Formation – Transmission

Pour moi le théâtre est un espace de rencontre, et de mise en partage, de transmission donc, et cela doit toujours se faire avec plaisir et conviction.

C’est donc une lecture, une voix, une langue, une pièce qui me touche intimement, que j’estime, que je mets en partage, afin que les acteurs la rencontre et la mettent potentiellement en partage avec les spectateurs, qui eux même la partageront en racontant à d’autres ce qu’ils ont vu et entendu.

Transmettre est le propre de notre métier. C’est ce à quoi nous devons nous acharner.

On ne joue pas pour soi, mais par plaisir de partager cette « chose » précieuse que l’on découvre, et que l’on estime essentielle.

C’est l’axe central du travail que je mène sur la langue avec les acteurs, depuis que j’ai commencé la mise en scène.
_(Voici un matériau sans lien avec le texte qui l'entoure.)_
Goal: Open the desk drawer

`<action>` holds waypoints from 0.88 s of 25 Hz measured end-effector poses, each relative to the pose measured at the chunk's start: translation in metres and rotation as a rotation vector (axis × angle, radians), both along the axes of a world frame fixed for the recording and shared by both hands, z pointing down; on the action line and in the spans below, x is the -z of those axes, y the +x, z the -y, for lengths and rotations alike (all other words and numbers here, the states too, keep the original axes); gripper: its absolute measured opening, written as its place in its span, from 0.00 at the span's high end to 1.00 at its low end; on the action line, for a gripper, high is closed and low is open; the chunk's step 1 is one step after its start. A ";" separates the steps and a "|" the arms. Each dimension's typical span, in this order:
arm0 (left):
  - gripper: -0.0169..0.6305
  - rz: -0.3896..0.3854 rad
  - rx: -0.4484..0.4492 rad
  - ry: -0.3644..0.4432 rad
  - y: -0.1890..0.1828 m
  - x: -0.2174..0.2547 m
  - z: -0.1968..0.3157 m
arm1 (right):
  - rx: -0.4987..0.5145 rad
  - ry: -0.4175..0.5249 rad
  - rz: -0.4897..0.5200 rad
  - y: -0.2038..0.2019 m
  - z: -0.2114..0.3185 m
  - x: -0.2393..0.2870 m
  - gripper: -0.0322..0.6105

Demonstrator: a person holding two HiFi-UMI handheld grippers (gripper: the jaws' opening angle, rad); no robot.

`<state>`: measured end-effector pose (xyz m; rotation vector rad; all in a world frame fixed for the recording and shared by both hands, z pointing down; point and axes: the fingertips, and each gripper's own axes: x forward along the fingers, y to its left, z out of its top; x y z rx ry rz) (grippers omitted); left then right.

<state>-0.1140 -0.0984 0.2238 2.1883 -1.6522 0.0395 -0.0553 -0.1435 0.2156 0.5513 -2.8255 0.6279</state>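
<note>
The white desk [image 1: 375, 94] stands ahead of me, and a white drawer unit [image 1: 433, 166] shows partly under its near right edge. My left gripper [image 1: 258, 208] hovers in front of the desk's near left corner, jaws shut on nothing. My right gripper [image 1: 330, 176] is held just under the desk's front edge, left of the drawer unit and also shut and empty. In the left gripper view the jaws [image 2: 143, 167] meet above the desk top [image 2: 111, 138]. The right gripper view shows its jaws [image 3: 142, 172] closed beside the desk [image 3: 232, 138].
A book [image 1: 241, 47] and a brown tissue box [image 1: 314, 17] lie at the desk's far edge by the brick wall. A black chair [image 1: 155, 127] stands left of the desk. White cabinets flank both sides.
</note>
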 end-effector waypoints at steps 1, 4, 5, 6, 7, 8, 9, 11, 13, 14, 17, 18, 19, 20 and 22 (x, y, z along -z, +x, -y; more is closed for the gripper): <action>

Je dis « on joue pour la grand mère du dernier rang ». Pas spécialement pour parler fort (surtout pas!) mais pour parler clair. C’est avec elle qu’il faut jouer. Les spectateurs sont nos partenaires. C’est eux que l’on doit emmener. Comment emmène t-on les spectateurs avec nous, dans notre histoire, notre imaginaire, dans la langue d’un auteur ? Comment laisse t-on la langue résonner chez le spectateur pour qu’il s’en empare à son tour, et qu’elle sorte du théâtre ? C’est toute la question. Et c’est ce que je mets en partage.

Aussi je n’ai aucun apriori sur ce qu’il va se dérouler lorsque j’entre dans la lecture d’une pièce, et sur ce que sont les personnages. J’aime garder en mémoire cette première lecture, et chercher avec les acteurs comment (re)trouver au plateau ce présent de lecture, et cet étonnement des premières fois. Rester ouverts à ce qu’il peut advenir, survenir. Pour être tous dans le même présent, et dans le même présent que le spectateur qui découvre la pièce. C’est aussi cet autre axe important de mon travail que j’aime transmettre.